TASK INPUTS:
=== Begin Enclosure ===

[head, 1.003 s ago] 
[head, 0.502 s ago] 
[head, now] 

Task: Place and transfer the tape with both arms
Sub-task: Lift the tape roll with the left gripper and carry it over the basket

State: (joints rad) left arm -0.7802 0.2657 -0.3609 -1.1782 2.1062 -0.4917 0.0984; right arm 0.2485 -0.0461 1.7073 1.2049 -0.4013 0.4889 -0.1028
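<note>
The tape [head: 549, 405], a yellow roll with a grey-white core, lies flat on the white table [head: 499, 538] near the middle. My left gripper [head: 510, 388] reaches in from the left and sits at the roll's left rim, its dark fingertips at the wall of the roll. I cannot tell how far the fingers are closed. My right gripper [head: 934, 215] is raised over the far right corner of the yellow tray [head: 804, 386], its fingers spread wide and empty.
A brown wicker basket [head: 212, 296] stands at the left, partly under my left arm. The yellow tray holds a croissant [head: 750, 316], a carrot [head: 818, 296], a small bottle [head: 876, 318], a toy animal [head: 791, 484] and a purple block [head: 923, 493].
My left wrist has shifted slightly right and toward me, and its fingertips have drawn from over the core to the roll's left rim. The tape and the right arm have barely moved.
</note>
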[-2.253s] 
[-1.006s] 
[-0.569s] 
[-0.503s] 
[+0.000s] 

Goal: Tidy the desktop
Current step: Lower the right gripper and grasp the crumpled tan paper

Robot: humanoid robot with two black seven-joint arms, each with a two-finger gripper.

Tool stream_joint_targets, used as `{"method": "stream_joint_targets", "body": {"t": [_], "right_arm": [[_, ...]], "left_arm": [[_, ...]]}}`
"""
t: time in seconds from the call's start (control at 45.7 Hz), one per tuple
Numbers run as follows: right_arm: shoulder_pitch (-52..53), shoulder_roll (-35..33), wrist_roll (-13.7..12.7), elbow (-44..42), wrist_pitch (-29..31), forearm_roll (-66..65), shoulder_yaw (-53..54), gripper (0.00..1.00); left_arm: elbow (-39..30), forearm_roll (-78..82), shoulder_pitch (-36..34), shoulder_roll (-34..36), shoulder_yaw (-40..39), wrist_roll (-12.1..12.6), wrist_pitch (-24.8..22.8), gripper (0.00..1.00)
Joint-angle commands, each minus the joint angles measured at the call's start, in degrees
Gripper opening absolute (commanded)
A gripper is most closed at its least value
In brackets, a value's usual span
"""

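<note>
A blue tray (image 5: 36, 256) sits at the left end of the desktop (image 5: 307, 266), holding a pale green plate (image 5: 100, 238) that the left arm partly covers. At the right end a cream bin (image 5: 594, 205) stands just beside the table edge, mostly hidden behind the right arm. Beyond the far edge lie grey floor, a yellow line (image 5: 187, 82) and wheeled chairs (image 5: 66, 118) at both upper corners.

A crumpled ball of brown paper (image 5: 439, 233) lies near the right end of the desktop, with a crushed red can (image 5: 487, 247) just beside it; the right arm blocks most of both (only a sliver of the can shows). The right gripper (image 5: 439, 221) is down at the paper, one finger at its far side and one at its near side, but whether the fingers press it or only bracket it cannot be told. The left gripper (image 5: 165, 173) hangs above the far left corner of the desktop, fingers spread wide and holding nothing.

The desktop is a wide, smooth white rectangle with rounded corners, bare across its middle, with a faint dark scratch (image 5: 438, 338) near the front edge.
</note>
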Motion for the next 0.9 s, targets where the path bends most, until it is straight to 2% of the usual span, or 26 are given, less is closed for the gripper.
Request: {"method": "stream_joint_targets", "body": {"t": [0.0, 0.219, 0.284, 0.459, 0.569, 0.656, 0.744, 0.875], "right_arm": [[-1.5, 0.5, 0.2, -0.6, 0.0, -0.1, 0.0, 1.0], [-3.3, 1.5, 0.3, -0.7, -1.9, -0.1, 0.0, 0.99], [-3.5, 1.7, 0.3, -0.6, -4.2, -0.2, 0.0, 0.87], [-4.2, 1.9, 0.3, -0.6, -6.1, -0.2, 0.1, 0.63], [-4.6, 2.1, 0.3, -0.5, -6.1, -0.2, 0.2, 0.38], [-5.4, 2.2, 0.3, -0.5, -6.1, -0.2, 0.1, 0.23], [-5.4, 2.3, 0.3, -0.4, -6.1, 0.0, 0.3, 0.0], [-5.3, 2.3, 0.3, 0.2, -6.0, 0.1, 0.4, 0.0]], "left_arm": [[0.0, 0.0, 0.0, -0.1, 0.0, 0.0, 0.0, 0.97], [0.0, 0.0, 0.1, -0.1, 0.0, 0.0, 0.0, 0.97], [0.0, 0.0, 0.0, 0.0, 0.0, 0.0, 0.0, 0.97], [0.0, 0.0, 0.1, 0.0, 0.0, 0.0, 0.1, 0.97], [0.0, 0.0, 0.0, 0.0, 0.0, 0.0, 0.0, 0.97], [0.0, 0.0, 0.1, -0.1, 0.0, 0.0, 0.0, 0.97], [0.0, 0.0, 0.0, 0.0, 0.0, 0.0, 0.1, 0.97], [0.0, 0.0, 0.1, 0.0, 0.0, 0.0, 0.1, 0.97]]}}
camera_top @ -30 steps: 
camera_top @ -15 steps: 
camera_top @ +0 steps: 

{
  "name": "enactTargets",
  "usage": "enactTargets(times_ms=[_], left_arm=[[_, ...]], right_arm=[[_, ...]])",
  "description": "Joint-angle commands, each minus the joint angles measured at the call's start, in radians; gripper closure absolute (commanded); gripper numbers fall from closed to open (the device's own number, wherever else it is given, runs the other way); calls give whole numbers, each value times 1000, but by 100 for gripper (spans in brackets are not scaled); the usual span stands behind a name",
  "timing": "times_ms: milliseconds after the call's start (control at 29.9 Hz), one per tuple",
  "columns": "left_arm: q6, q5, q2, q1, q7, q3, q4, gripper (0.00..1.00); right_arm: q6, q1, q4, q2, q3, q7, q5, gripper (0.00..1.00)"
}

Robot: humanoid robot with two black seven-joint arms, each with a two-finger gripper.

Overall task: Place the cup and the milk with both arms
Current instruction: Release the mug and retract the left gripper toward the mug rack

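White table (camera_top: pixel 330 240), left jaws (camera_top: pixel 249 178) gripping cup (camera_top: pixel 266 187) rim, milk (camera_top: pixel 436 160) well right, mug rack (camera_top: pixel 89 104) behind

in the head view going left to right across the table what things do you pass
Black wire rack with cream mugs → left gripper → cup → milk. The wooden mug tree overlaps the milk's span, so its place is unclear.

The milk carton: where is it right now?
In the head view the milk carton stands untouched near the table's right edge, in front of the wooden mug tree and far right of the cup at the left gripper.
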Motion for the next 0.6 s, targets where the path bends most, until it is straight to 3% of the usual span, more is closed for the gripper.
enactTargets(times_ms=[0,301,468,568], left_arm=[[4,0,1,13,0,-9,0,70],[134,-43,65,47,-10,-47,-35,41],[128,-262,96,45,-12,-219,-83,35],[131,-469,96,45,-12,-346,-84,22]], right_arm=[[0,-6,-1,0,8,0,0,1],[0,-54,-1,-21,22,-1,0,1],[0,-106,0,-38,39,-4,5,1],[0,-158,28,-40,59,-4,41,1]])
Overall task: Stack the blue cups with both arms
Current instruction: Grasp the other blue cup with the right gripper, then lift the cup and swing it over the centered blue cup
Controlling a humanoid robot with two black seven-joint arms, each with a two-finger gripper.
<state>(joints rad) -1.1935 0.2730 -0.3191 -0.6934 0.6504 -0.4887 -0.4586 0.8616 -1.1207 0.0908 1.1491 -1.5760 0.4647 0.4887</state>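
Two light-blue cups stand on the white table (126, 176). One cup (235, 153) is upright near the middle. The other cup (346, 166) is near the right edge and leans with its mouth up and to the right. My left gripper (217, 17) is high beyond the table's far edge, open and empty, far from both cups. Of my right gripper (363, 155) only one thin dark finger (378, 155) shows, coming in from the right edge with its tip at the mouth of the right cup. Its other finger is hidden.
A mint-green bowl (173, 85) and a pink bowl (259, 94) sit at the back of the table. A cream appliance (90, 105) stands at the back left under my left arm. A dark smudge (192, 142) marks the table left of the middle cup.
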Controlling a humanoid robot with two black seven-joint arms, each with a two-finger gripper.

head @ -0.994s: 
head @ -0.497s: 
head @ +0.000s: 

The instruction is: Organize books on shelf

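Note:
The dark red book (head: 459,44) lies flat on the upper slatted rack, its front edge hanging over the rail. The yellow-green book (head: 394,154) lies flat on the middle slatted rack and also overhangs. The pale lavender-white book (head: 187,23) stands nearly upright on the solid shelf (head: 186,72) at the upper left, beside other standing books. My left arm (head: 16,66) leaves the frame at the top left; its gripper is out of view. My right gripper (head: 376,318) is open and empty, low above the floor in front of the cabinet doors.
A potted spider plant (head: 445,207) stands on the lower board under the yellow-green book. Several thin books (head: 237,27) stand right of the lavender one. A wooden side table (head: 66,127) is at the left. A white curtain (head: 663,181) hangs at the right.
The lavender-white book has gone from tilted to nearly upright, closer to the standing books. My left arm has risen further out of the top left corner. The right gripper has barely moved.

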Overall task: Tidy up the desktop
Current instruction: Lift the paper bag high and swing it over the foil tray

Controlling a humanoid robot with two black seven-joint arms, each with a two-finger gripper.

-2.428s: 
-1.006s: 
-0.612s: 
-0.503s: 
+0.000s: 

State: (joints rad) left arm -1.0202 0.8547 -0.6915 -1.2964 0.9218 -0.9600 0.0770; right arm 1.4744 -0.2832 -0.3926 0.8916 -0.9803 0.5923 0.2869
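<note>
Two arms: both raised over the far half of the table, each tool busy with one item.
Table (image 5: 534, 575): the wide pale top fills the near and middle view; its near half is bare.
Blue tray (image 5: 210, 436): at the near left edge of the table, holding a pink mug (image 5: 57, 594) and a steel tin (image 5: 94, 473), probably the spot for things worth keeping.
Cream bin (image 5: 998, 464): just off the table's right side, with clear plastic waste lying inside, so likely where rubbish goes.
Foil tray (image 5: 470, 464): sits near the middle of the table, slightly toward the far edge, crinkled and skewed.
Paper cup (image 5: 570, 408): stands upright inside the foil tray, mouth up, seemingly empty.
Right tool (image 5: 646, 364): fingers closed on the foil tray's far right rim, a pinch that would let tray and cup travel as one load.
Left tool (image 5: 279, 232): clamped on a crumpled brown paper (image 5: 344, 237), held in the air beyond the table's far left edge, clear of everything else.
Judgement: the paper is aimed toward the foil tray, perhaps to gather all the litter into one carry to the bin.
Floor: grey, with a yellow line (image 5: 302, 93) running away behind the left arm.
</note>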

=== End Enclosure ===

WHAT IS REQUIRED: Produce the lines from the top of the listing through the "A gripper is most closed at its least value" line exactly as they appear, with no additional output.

RESPONSE:
[head, 1.003 s ago] 
[head, 0.502 s ago] 
[head, now] 

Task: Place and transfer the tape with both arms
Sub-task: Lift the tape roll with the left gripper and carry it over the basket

State: (joints rad) left arm -0.7802 0.2657 -0.3609 -1.1782 2.1062 -0.4917 0.0984; right arm 0.2485 -0.0461 1.7073 1.2049 -0.4013 0.4889 -0.1028
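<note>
The tape [head: 549, 405], a yellow roll with a grey-white core, lies flat on the white table [head: 499, 538] near the middle. My left gripper [head: 510, 388] reaches in from the left and sits at the roll's left rim, its dark fingertips at the wall of the roll. I cannot tell how far the fingers are closed. My right gripper [head: 934, 215] is raised over the far right corner of the yellow tray [head: 804, 386], its fingers spread wide and empty.
A brown wicker basket [head: 212, 296] stands at the left, partly under my left arm. The yellow tray holds a croissant [head: 750, 316], a carrot [head: 818, 296], a small bottle [head: 876, 318], a toy animal [head: 791, 484] and a purple block [head: 923, 493].
My left wrist has shifted slightly right and toward me, and its fingertips have drawn from over the core to the roll's left rim. The tape and the right arm have barely moved.
</note>
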[-2.253s] 
[-1.006s] 
[-0.569s] 
[-0.503s] 
[+0.000s] 

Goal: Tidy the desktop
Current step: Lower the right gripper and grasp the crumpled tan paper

Robot: humanoid robot with two black seven-joint arms, each with a two-finger gripper.

Tool stream_joint_targets, used as `{"method": "stream_joint_targets", "body": {"t": [_], "right_arm": [[_, ...]], "left_arm": [[_, ...]]}}`
"""
t: time in seconds from the call's start (control at 45.7 Hz), one per tuple
Numbers run as follows: right_arm: shoulder_pitch (-52..53), shoulder_roll (-35..33), wrist_roll (-13.7..12.7), elbow (-44..42), wrist_pitch (-29..31), forearm_roll (-66..65), shoulder_yaw (-53..54), gripper (0.00..1.00); left_arm: elbow (-39..30), forearm_roll (-78..82), shoulder_pitch (-36..34), shoulder_roll (-34..36), shoulder_yaw (-40..39), wrist_roll (-12.1..12.6), wrist_pitch (-24.8..22.8), gripper (0.00..1.00)
Joint-angle commands, each minus the joint angles measured at the call's start, in degrees
Gripper opening absolute (commanded)
A gripper is most closed at its least value

The output shown is complete.